### AIM OF THE EXERCISE
Your output should consist of the lines from the first line of the records below through the one with "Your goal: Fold", exactly, minus the pictures.

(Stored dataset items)

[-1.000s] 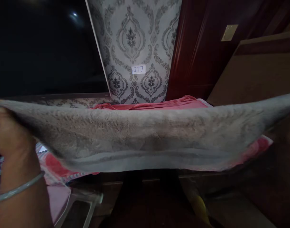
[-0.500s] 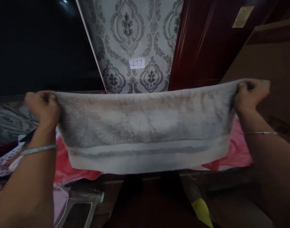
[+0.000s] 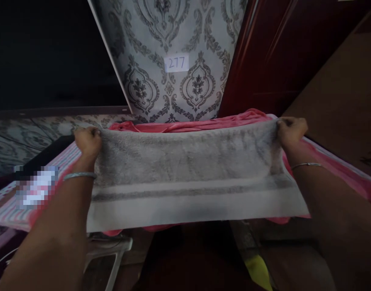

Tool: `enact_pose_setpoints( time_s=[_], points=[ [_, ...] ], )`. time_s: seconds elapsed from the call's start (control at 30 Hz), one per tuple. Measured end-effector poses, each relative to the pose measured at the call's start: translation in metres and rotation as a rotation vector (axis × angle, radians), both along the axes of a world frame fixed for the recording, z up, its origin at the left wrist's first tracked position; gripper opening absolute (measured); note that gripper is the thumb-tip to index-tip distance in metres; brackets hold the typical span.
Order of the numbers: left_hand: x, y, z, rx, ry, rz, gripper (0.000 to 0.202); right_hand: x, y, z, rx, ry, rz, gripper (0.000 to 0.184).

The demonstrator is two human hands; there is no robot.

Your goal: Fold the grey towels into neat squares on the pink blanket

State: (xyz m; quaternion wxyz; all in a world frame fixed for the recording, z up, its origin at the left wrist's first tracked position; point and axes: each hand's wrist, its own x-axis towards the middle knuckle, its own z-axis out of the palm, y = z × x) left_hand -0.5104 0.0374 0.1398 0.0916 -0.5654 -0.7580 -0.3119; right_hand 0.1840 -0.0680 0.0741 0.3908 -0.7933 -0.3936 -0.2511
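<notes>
A grey towel (image 3: 185, 157) with a paler band along its near edge is stretched wide before me. My left hand (image 3: 88, 142) is closed on its far left corner, and my right hand (image 3: 291, 131) pinches the far right corner. Under and behind the towel lies pink-red cloth (image 3: 203, 124), which shows along its far edge and on both sides. At the left, striped cloth (image 3: 62, 159) in pink, white and grey spreads out below my left forearm. Whatever surface bears the cloths is hidden beneath them.
A large dark screen (image 3: 51, 56) stands at the back left. Patterned wallpaper (image 3: 139, 87) bears a paper label (image 3: 176, 62) reading 277. Dark red wood panelling (image 3: 264, 52) rises at the back right. A pale frame (image 3: 112, 258) and a yellow object (image 3: 258, 273) are low in front.
Both hands have come closer together and slightly lower, bringing the towel down over the pink-red cloth. More of that cloth shows behind it. The view has shifted, with the label higher.
</notes>
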Motion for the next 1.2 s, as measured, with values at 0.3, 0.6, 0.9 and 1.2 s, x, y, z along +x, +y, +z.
enact_pose_setpoints(
  time_s=[0.3,0.6,0.9,1.2],
  points=[
    [0.001,0.015,-0.051,-0.142,0.258,-0.119,0.049,-0.037,0.004,-0.028,-0.263,0.211,0.203,0.044],
    [0.095,0.024,-0.087,-0.249,0.430,-0.693,0.037,-0.145,0.044,-0.062,-0.499,-0.026,0.747,0.038],
    [0.124,0.024,-0.102,-0.282,0.373,-0.636,0.030,-0.190,0.063,-0.074,-0.559,-0.051,0.670,0.035],
    [0.133,0.031,-0.103,-0.261,0.327,-0.546,0.027,-0.187,0.074,-0.072,-0.503,0.012,0.550,0.030]
  ],
)
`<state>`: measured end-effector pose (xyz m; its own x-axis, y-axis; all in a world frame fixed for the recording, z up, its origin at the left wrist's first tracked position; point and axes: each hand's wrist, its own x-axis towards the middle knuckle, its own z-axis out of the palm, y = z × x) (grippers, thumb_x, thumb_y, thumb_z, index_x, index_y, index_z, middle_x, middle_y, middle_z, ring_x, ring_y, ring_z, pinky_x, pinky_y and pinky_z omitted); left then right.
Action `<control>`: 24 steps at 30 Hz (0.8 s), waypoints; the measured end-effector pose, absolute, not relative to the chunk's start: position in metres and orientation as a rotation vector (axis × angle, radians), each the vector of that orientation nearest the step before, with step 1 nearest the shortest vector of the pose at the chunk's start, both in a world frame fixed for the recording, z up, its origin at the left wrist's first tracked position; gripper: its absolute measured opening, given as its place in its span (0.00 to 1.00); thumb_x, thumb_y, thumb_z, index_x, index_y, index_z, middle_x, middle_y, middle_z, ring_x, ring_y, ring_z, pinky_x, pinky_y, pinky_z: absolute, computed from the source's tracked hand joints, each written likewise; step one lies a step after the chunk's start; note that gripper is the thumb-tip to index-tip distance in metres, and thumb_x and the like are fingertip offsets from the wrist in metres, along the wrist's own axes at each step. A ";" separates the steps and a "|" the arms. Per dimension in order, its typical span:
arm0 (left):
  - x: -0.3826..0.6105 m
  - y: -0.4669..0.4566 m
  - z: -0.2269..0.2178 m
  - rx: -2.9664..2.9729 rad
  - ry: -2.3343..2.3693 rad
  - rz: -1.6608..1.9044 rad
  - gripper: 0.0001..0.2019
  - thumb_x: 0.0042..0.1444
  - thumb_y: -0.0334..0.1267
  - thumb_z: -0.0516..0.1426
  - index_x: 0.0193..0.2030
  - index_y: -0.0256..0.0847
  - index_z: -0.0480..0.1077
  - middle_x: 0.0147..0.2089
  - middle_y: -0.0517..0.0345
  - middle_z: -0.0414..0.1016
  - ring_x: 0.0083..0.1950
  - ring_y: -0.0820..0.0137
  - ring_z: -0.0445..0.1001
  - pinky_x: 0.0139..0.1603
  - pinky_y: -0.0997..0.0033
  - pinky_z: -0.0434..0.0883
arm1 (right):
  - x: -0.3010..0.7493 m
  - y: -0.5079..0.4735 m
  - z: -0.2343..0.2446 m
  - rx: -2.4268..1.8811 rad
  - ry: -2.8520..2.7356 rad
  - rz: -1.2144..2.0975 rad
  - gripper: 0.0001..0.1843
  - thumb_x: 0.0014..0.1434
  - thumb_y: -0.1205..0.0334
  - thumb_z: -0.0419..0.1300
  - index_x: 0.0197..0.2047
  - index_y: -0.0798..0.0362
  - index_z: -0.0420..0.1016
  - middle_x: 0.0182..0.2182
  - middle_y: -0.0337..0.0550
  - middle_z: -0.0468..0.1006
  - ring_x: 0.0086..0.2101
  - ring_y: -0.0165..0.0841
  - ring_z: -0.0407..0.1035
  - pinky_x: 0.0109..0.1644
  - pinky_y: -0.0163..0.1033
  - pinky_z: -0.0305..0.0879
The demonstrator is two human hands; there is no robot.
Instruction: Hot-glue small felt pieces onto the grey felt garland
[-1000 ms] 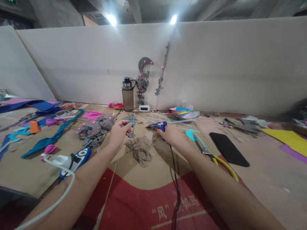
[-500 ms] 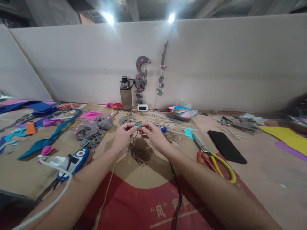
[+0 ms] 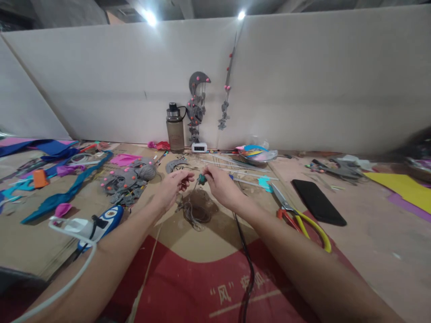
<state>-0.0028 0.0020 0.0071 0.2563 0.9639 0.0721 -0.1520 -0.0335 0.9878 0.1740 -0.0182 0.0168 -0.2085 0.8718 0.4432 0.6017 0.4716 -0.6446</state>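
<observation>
Small teal felt piece (image 3: 202, 179) sits pinched in the fingertips of the right hand (image 3: 220, 187), above a loose coil of grey cord (image 3: 194, 214) on the brown cardboard tabletop (image 3: 202, 244). The left hand (image 3: 173, 188) hovers just beside it, fingers curled closed; what they pinch is too small to tell.

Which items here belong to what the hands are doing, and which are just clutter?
In hand: small teal piece, pinched by the right hand; left hand close beside it; grey string coiled beneath.
Lying about: scissors, black phone, water bottle, blue-white corded tool, grey felt pile.
</observation>
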 end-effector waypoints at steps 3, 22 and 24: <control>-0.004 0.004 0.010 1.353 0.944 1.056 0.18 0.51 0.51 0.58 0.33 0.35 0.74 0.30 0.55 0.73 0.27 0.76 0.64 0.25 0.75 0.57 | 0.174 -0.019 0.018 -1.182 -2.057 0.303 0.09 0.60 0.71 0.46 0.33 0.53 0.66 0.30 0.42 0.70 0.33 0.32 0.62 0.38 0.37 0.56; -0.001 0.000 0.008 1.250 0.937 0.726 0.11 0.41 0.40 0.66 0.29 0.35 0.74 0.22 0.59 0.70 0.19 0.80 0.62 0.18 0.80 0.56 | 0.170 -0.018 0.007 -1.085 -1.906 0.397 0.03 0.58 0.65 0.57 0.37 0.53 0.71 0.32 0.42 0.76 0.33 0.32 0.69 0.39 0.38 0.62; -0.001 0.000 0.006 1.217 0.959 0.729 0.10 0.40 0.39 0.66 0.27 0.35 0.73 0.21 0.59 0.69 0.18 0.80 0.62 0.18 0.79 0.55 | 0.170 -0.018 0.006 -1.073 -1.818 0.492 0.06 0.58 0.63 0.57 0.40 0.52 0.69 0.33 0.43 0.76 0.34 0.33 0.70 0.41 0.39 0.64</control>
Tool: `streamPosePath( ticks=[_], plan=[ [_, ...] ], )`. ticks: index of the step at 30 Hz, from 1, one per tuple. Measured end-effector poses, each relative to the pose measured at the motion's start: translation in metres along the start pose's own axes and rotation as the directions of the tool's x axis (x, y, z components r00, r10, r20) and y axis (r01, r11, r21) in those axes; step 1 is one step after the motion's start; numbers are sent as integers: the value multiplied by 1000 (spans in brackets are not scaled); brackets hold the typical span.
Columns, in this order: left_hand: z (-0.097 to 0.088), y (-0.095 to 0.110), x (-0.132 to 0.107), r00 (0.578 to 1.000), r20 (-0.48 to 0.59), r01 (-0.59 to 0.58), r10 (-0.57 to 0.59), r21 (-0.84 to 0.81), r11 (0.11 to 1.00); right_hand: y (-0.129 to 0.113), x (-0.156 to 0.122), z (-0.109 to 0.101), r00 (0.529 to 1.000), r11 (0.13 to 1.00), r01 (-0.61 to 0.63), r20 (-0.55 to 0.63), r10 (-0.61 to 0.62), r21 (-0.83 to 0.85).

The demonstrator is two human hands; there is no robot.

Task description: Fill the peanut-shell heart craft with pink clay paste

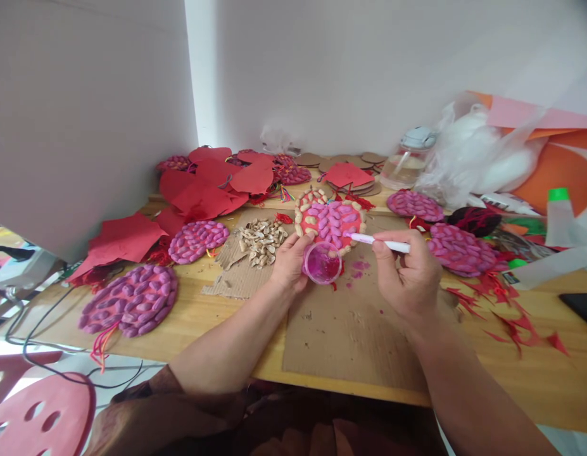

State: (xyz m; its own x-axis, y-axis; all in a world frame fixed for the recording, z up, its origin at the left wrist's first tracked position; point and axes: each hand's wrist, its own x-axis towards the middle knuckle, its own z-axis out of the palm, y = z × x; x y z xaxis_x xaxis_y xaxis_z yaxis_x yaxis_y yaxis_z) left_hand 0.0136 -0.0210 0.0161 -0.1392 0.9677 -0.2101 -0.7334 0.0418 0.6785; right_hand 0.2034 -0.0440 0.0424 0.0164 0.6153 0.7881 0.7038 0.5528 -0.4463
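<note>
My left hand [289, 261] curls round a small clear cup of pink paint [322, 263] resting on a cardboard sheet [350, 329]. My right hand [407, 272] grips a white paintbrush [378, 241], its tip pointing left at a round red disc covered with peanut shells [328, 221]. The shells in the disc's middle are painted pink; those round its rim are bare. A pile of loose peanut shells [262, 239] lies just left of the disc.
Finished pink shell discs lie at the left [132, 301], [198, 240] and right [461, 249], [414, 204]. Red paper cut-outs [202, 190] are heaped at the back left. A clear water bottle [410, 161], white plastic bags [483, 158] and cables [46, 361] surround the wooden table [535, 373].
</note>
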Motion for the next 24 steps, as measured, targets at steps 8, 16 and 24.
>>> streamPosePath(
  ticks=[8, 16, 24],
  plan=[
    [0, 0, 1, 999, -15, 32, -32, -25, 999, 2, 0, 0, 1000, 1000, 1, -22, -1, 24],
    [2, 1, -1, 999, -33, 27, -29, -45, 999, 5, 0, 2, 999, 999, 10, -41, -9, 41],
    [5, 2, -2, 998, -35, 48, -50, -55, 997, 5, -1, 3, 999, 999, -35, -8, 35, 31]
  ],
)
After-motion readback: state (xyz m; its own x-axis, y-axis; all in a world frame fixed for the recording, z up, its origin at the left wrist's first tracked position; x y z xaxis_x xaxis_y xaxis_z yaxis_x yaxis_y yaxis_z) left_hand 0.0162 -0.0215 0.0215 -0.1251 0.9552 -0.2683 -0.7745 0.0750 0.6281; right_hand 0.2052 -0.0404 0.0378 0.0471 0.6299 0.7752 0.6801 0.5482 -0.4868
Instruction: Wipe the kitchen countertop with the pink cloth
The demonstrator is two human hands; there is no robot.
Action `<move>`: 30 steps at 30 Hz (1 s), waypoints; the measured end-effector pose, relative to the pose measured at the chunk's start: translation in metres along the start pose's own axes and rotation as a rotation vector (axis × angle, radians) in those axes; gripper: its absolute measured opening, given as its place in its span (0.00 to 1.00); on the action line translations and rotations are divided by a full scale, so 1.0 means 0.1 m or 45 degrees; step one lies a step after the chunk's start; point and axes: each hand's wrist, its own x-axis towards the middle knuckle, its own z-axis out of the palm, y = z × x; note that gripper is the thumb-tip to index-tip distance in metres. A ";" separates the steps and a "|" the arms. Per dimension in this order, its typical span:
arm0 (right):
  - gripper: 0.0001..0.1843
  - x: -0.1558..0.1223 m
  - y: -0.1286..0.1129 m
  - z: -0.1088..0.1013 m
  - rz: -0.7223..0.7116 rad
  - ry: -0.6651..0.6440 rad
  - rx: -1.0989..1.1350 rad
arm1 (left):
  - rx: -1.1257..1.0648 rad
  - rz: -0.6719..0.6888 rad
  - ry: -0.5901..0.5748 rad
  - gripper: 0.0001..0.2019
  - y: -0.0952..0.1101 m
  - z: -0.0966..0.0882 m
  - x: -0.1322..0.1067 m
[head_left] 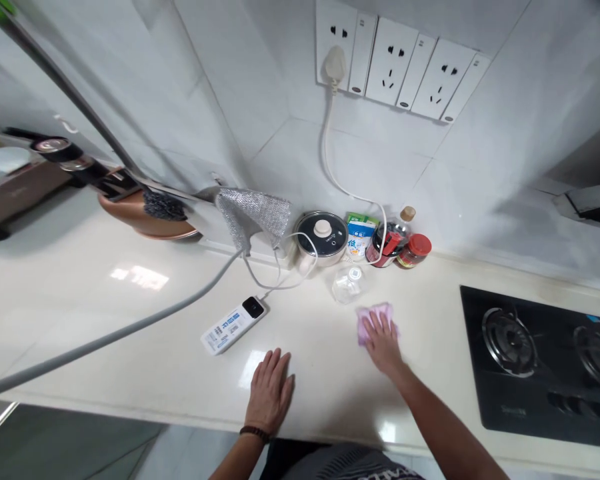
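My right hand holds a pink cloth down against the pale countertop, its fingers over the cloth's front part. Close to the counter's front edge, my left hand rests palm down and open, fingers stretched out, with a dark bracelet at the wrist. A clear plastic container lies just behind the cloth. To the left of it is a white power bank with a black end and a cable plugged in.
Along the wall stand a small lidded pot, a blue-white packet and a red-lidded jar. A black gas hob is at right. A grey hose crosses the left side. A white cord hangs from the socket panel.
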 end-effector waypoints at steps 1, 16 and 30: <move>0.35 0.26 0.00 -0.12 0.013 -0.002 -0.022 | -0.001 -0.006 -0.001 0.26 0.00 0.00 0.00; 0.35 0.47 1.93 -0.30 0.634 0.128 -0.026 | 0.013 0.006 -0.011 0.24 0.03 -0.06 0.02; 0.33 -0.29 0.55 0.14 0.425 0.121 0.113 | 0.028 0.012 -0.029 0.24 0.06 -0.07 0.07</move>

### COMPLETED TASK
[-1.000s] 
[-0.500s] 
[+0.000s] 

Tool: `enact_pose_setpoints( time_s=[_], points=[ [_, ...] ], )`. time_s: seconds elapsed from the call's start (control at 30 Hz), one per tuple. Measured end-effector poses, each relative to the pose measured at the call's start: translation in metres and rotation as a rotation vector (axis × angle, radians), both along the axes of a world frame fixed for the recording, z up, its origin at the left wrist's first tracked position; gripper opening absolute (measured); note that gripper is the thumb-tip to index-tip distance in metres; brackets hold the typical span.
Order of the numbers: left_hand: x, y, z, rx, ry, rz, gripper (0.000 to 0.202); right_hand: x, y, z, rx, ry, rz, gripper (0.000 to 0.184).

The demonstrator is two human hands; there is no robot.

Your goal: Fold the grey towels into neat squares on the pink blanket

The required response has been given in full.